Девушка быстро поднялась, походила по комнате, раздумывая, как быть. Вдруг взгляд ее упал на арканы, крепкие арканы из конского волоса, которыми поймала она оленя на первой охоте. Увидела – и сердце радостно забилось: через окно! Она убежит через окно! Но что надеть в дорогу? Шаровары, конечно: все время на коне придется быть. Но какие шаровары: летние или теплые? Какую верхнюю одежду к ним, плащ? Новую или старую одежду? Может, лучше всего появиться у ворот в рванье или одетой бедной смердской девушкой?

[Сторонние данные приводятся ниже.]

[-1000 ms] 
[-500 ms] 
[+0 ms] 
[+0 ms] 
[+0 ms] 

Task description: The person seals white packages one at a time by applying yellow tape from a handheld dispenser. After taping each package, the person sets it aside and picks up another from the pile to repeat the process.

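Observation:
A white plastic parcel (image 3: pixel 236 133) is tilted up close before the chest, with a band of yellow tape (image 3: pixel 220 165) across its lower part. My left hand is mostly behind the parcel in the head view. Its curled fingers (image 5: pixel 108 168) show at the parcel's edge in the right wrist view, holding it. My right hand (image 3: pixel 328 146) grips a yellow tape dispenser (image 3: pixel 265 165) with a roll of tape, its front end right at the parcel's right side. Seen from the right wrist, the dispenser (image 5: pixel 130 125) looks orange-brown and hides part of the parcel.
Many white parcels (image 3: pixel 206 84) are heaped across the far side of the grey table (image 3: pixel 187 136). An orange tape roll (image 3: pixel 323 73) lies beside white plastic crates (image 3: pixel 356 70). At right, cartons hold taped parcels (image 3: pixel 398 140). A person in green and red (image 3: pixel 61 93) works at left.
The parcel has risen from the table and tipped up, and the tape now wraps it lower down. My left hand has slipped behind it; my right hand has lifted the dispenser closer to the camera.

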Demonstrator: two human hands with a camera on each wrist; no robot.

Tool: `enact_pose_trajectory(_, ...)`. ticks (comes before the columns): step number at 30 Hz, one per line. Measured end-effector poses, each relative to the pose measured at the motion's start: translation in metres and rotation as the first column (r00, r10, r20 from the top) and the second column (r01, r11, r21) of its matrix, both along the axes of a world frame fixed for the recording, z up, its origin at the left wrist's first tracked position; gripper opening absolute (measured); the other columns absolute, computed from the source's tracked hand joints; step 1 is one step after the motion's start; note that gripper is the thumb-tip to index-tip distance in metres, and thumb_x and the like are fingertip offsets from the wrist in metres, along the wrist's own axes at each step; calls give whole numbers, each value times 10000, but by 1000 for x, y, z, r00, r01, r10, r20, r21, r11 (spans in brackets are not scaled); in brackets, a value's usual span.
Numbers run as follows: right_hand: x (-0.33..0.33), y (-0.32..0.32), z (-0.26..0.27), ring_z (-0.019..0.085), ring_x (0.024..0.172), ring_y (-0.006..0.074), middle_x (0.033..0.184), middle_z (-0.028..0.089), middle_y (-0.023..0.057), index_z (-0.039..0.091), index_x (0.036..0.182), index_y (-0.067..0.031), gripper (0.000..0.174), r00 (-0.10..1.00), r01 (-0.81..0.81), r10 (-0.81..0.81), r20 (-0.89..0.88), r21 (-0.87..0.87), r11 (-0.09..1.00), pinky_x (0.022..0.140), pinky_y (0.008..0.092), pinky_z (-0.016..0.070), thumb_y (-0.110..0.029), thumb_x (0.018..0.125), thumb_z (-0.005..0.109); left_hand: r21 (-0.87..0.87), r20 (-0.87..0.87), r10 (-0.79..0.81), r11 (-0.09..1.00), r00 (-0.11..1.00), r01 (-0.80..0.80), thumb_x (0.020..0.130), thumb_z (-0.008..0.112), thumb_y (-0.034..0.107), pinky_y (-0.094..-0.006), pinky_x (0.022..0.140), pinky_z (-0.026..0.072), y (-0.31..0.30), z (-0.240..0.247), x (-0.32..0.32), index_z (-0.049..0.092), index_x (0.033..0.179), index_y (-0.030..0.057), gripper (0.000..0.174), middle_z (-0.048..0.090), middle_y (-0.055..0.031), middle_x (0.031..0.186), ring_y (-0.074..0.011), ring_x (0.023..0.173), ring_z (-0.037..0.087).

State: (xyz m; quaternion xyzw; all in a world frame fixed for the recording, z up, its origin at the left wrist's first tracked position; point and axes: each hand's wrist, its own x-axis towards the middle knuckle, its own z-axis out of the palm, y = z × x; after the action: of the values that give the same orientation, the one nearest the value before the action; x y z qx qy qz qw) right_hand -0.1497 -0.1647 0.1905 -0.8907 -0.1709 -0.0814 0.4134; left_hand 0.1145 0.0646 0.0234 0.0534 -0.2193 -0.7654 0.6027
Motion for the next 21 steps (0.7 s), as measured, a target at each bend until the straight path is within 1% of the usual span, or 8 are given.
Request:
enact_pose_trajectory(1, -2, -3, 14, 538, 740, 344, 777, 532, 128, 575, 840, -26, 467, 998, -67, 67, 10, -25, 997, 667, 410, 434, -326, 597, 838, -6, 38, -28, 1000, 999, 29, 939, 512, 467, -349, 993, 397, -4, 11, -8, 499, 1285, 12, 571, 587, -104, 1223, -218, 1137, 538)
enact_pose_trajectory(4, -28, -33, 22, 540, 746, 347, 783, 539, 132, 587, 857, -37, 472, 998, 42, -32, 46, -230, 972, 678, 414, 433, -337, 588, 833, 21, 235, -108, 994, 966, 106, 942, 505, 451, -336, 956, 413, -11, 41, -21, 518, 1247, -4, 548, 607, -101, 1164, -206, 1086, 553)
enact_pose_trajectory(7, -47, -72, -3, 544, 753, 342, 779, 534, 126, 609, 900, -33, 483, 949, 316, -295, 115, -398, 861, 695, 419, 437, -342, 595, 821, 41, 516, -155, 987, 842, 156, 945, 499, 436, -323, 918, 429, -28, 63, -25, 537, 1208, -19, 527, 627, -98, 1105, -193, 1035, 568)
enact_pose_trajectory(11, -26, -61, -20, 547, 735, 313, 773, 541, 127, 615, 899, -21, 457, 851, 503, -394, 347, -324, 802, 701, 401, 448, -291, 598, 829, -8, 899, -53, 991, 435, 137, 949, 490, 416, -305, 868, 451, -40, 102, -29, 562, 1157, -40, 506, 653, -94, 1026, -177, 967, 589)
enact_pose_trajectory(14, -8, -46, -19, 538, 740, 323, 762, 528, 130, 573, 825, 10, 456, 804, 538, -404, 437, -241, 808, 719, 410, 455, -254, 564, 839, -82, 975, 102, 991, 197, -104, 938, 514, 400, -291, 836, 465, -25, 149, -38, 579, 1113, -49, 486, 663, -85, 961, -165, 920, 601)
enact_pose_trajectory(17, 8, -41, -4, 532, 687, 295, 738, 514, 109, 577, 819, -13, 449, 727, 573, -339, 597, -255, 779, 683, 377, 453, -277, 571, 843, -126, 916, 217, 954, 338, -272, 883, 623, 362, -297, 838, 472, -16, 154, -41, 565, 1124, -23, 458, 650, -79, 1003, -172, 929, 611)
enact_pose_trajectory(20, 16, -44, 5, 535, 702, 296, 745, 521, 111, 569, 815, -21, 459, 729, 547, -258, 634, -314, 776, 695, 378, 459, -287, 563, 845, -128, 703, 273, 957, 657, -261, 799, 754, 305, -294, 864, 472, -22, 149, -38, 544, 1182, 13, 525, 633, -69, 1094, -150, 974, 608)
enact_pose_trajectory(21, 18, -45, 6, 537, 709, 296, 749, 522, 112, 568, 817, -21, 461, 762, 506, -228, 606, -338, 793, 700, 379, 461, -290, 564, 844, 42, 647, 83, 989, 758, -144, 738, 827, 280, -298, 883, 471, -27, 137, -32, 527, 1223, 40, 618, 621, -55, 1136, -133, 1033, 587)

Нет, лучше воином княжеской дружины явиться перед стражей; к воину меньше будет приглядываться охрана у ворот.

Она быстро оделась, пристегнула к поясу кривую хозарскую саблю, лук с колчаном, набитым стрелами, потом привязала один конец аркана к постели, попробовала, крепок ли, и снова задумалась. Разве уйти из терема – и все? А ворота? Она вспомнила, что без ведома конюшего через них не проехать… А конюший только за золото возьмется вывести ее из крепости. О, она его знает: за золото не то что из крепости – из бездны выведет!

Черная завязала в узелок золотые ногаты[25], взяла в руки аркан. Минуту стояла, не решаясь двинуться с места. Потом быстро подошла к окошку, прислушалась и стала медленно спускать аркан, напряженно глядя вниз, в темноту… Что ждет ее там, за окном?.. Сплошной мрак и бездна. Страшная пропасть, на дне которой, знала она, притаились гранитные плиты черниговских мастеров. Упади на них – и трупом ляжешь под стеной терема. Но княжна поборола страх. Крепко ухватилась за канат и осторожно начала спускаться вниз…

IX. НАКАЗАНИЕ ЗА СТРАХ

Появление хозар в Чернигове взволновало не только князя и его дочь. Амбалу тоже не спалось. До самого рассвета не смыкал он глаз. Не служба князю тяготила его. Встреча с чаушиаром не давала покоя. Что делать? Как быть? Прятаться? Не показываться на глаза? Ведь чаушиар, увидя его в княжьем тереме, уставился пронзительным взглядом. Узнал или только удивился такому поразительному сходству? Может, в самом деле лишь удивился? Там, в Итиле, все уверены, что Амбала нет давно на свете, что он… Дурак я набитый! Не мог объявиться здесь под другим именем… Теперь все… Удивляясь такому сходству, чаушиар, конечно, спросит князя, как зовут его слугу. Ну, а тому что? Назовет его имя – и конец. Считай, что пропал!

Что же лучше? Оставаться здесь и выведать намерения чаушиара или удрать, пока не поздно? Но куда? Где найдешь такое приволье, такое доверие князя? Да и семья уже здесь, дети… Нет, не надо торопиться, не все потеряно. Кто знает, а вдруг чаушиар забыл уже о нем? Ведь сколько лет с тех пор уплыло… Лучше выведать осторожно у князя, не спрашивали ли хозары про Амбала, а потом уж думать о побеге…

Надежда подбодрила его, вернула прежнюю уверенность. И он решил: не избегать хозар, наоборот, показываться им на глаза и делать вид, что не знает их.